Dr. Furkan Aydıner’in  ‘Rabbini Arayan Thomas’  kitabı da merhum Mustafa Mahmut’un tarzının veya serisinin devamı sayılabilir. Ateist birisiyle iman üzerine muhavere ve diyaloglar gerçekleştiriliyor.  Lakin bizim bahsini ettiğimiz husus tekil bir durum değil.  Bir akımdan ve dalgadan söz ediyoruz. Ateizm akımından ve hem de Kabe-i Muazzama'ya 60 km yakın bir şehirde.  Galiba iktidar kavgaları yaparken ve birbirimizin boğazını sıkarken, ontolojik yapı ayağımızın altından kayıp gidiyor.

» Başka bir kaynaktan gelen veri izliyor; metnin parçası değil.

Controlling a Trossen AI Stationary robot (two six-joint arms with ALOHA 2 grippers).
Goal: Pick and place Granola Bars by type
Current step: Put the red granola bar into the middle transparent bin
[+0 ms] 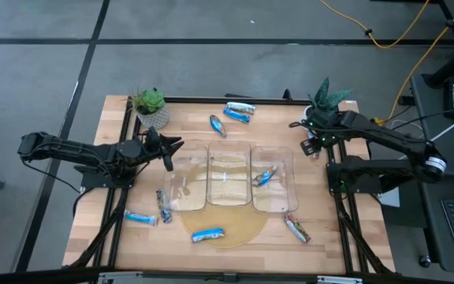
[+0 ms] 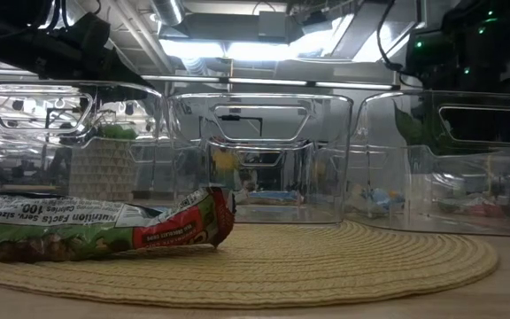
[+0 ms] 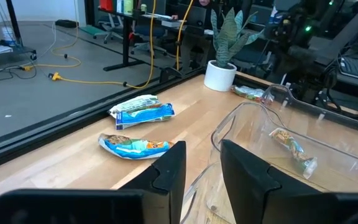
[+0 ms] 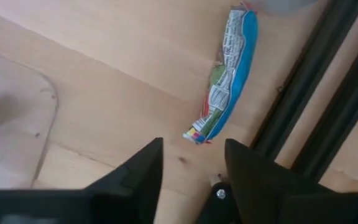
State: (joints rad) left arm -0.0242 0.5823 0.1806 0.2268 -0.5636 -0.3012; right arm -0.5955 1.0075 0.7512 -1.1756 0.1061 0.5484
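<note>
Bar (image 4: 224, 81) on wood just beyond right gripper (image 4: 193, 163), fingers apart, empty.

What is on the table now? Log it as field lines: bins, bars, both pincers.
bins: three clear bins side by side on a round woven mat
binned: a blue bar in the right-hand bin
loose bars: scattered on the wood around the bins, near and far side
left pincer: at the left bin's rim
right pincer: open, nothing between its fingers, over a blue-edged bar that lies beside the table's black frame
</note>
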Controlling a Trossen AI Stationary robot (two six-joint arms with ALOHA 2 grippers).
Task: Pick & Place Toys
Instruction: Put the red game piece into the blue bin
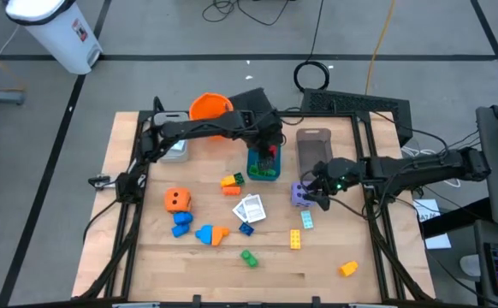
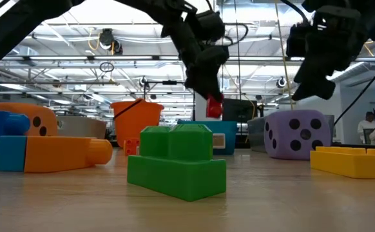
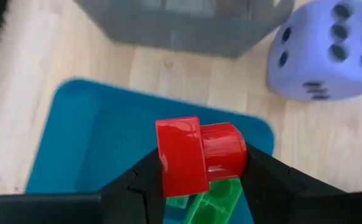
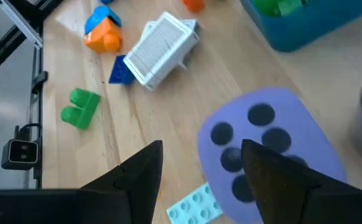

Abdulaziz Muhammed Kasım adlı yazar, saygın bir mecliste bulunduğunu ve orada bu meselenin gündeme geldiğini ve gayyur Ciddeli bir zatın ‘ Ne münasebet! Benim şehrim Cidde’de bunların olduğunu bana kimse inandıramaz. Kimse benim şehrimin namusuna ve dindarlığına dil uzatamaz ve laf edemez!” diye memleketçilik yaptığını hikaye ediyor. 

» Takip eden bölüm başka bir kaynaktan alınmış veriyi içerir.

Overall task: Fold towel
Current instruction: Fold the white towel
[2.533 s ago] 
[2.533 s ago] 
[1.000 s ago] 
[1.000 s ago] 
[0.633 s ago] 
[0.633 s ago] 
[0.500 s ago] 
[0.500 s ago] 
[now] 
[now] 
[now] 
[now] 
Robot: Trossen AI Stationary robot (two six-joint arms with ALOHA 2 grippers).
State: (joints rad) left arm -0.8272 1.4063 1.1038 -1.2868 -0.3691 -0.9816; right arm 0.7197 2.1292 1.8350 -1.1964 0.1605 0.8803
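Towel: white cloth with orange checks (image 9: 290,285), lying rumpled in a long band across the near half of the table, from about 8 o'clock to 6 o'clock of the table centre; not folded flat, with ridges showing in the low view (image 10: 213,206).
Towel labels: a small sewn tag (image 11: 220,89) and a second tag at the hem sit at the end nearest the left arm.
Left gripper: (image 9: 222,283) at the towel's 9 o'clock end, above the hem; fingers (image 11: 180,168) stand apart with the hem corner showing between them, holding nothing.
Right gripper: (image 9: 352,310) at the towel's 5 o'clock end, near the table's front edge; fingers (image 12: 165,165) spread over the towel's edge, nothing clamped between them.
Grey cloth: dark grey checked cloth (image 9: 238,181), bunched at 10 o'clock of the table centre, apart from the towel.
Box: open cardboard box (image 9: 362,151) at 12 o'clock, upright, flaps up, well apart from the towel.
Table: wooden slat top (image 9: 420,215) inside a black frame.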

Hamasetle verileri veya gerçekleri tersyüz edeceğini düşünüyor olmalı. Besbelli ki zeminin ayakları altından kaydığına bir türlü inanamıyor. Halbuki son sıralarda Hamza Kaşgari gibi kimi gençler sosyal paylaşım sitelerinde ateizme ne kadar eğilimli olduklarını gösterdiler.

*

Cidde’de ateizmin bir akım ve onun ötesinde gençler arasında örgütlü bir şebeke haline geldiğini sağır sultan bile duydu.  Mekke-i Mükerreme'ye 60 kilometre yakın bir şehrin psikolojik anlamda binlerce kilometre uzak bir şehir haline gelmesini veya Cidde’nin Mekke’ye yabancılaşmasını neye bağlamalı ve nasıl anlamalı? Kapitalist şehirler, ruhlarını ve dokularını yitiriyorlar. Yabancılaşma, başkalaşma ve sosyal çözülmeler yaşanıyor.  Alioğlu tarzı yapılaşmaların sonucu bu olsa gerek!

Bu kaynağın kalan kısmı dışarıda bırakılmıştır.